Fuzzy Semantics in Artificial Intelligence

The concept of fuzzy logic and fuzzy semantics is a central component to the programming of artificial intelligence solutions. Artificial intelligence solutions and tools continue to expand in the economy across a range of sectors as the programming capabilities from fuzzy logic also expand.

IBM’s Watson is one of the most well-known artificial intelligence systems using variations of fuzzy logic and fuzzy semantics. Specifically in financial services, fuzzy logic is being used in machine learning and technology systems supporting outputs of investment intelligence.

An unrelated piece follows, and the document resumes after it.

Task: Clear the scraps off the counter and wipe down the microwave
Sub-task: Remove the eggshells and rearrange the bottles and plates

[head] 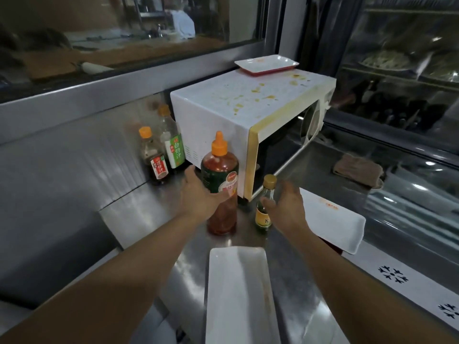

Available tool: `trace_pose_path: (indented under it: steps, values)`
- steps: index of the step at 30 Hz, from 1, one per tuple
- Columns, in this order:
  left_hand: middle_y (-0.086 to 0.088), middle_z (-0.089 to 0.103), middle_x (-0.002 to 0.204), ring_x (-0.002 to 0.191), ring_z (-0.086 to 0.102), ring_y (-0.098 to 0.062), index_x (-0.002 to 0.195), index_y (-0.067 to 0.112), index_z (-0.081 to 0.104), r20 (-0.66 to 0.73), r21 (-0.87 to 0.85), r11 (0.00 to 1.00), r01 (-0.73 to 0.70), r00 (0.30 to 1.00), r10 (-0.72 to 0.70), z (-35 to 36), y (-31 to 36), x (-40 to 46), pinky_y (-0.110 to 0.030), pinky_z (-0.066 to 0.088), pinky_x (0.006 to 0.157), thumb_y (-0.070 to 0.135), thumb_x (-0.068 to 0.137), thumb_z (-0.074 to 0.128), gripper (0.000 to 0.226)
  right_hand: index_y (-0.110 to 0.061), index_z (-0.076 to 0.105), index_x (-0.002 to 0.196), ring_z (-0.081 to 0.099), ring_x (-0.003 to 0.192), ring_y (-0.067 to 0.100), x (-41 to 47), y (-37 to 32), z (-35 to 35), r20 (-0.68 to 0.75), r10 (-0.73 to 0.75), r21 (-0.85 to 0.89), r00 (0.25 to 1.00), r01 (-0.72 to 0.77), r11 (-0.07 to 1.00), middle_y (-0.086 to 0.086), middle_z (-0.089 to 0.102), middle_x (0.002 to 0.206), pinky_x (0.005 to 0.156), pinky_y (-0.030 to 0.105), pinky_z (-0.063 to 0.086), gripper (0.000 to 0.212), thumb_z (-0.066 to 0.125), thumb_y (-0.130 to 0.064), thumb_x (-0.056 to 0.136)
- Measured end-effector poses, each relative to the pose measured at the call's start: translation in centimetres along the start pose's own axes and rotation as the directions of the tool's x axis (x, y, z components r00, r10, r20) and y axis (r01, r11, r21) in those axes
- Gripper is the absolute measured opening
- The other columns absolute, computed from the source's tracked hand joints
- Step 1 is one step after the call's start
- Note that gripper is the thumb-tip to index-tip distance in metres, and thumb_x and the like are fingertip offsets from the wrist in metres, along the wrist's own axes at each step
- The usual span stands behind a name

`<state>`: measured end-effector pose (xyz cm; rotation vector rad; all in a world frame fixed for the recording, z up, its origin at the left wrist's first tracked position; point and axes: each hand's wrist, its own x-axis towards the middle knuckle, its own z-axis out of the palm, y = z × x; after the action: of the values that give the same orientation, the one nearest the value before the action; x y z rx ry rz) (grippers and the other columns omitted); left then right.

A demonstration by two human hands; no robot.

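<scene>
Steel tabletop (154, 214), one, running along a window ledge.

Microwave (248, 105), one, white, standing at the back of the tabletop beside a glass-fronted cooler (397, 70). Its door (308, 127) is swung open. Yellow-orange stains spatter its top and a yellowed band edges the front.

Trays, three, all white and rectangular: one on the microwave top (267, 64) at the rear edge, with a red underside; one (330, 219) on the tabletop to the right, partly behind the right wrist; one (238, 296) nearest the camera, between the two forearms.

Cloth (357, 171), one, brownish, folded, lying right of the microwave.

Bottles, four. Large red sauce bottle (221, 184) with orange nozzle cap, upright in front of the microwave's left corner. Green-labelled bottle (172, 142) and dark soy-type bottle (154, 157), both orange-capped, against the microwave's left side. Small yellow-labelled bottle (264, 207) with gold cap, upright just below the open door.

Left hand (198, 194): fingers wrapped round the red sauce bottle's middle.

Right hand (285, 207): fingers spread and relaxed, thumb touching the small bottle, not gripping it.
</scene>
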<state>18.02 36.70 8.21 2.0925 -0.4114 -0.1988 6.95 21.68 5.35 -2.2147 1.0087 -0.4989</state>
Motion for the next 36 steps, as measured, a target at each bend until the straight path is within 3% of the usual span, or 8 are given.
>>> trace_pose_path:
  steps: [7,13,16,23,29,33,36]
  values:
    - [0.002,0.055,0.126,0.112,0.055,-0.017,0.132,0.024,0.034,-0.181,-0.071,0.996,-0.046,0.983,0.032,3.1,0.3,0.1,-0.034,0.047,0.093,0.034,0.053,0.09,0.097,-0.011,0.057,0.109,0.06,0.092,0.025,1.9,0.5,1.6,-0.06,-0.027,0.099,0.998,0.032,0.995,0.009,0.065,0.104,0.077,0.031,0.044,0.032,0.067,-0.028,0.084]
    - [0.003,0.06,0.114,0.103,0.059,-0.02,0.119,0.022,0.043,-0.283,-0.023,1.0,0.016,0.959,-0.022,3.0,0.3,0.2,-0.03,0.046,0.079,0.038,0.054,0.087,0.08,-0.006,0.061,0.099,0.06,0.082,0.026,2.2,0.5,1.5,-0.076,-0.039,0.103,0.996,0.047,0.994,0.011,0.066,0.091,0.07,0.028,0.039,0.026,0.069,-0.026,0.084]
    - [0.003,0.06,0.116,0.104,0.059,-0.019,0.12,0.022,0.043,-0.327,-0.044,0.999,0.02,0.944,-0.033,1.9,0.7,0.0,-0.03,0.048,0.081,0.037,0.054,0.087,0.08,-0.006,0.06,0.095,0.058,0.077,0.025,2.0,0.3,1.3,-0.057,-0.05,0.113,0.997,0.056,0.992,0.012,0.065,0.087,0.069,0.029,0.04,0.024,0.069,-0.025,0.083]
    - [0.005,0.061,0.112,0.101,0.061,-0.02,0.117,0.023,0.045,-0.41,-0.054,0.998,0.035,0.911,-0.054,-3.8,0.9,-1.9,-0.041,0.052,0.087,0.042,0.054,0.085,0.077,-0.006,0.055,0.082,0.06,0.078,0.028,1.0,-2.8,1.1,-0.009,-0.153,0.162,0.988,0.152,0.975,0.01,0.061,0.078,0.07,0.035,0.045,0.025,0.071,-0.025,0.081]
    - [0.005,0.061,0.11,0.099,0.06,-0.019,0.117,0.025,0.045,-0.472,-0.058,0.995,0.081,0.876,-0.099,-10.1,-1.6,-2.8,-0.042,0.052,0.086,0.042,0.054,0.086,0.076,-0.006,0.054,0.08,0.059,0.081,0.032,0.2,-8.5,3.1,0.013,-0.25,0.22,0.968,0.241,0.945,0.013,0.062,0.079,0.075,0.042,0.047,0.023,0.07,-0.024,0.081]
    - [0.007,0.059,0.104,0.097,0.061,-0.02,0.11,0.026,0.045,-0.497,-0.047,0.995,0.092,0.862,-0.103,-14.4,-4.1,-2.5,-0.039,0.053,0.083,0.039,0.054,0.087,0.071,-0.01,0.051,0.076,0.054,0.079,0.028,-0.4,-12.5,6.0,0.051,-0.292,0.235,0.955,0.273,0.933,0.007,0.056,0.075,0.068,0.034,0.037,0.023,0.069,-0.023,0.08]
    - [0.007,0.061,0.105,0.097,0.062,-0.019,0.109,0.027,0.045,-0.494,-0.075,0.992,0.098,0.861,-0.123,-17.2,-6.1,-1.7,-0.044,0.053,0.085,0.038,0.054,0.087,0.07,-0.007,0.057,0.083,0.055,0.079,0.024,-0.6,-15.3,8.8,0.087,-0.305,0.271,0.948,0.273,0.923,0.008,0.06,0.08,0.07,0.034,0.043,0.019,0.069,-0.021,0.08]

In some advanced trading models, the integration of fuzzy logic mathematics can also be used to help analysts create automated buy and sell signals. These systems help investors to react to a broad range of changing market variables that affect their investments.

Examples of Fuzzy Logic
In advanced software trading models, systems can use programmable fuzzy sets to analyze thousands of securities in real-time and present the investor with the best available opportunity. Fuzzy logic is often used when a trader seeks to make use of multiple factors for consideration. This can result in a narrowed analysis for trading decisions. Traders may also have the capability to program a variety of rules for enacting trades. Two examples include the following:

Rule 1: If the moving average is low and the Relative Strength Index (RSI) is low, then sell.
Rule 2: If the moving average is high and the Relative Strength Index (RSI) is high, then buy.
Fuzzy logic allows a trader to program their own subjective inferences on low and high in these basic examples to arrive at their own automated trading signals.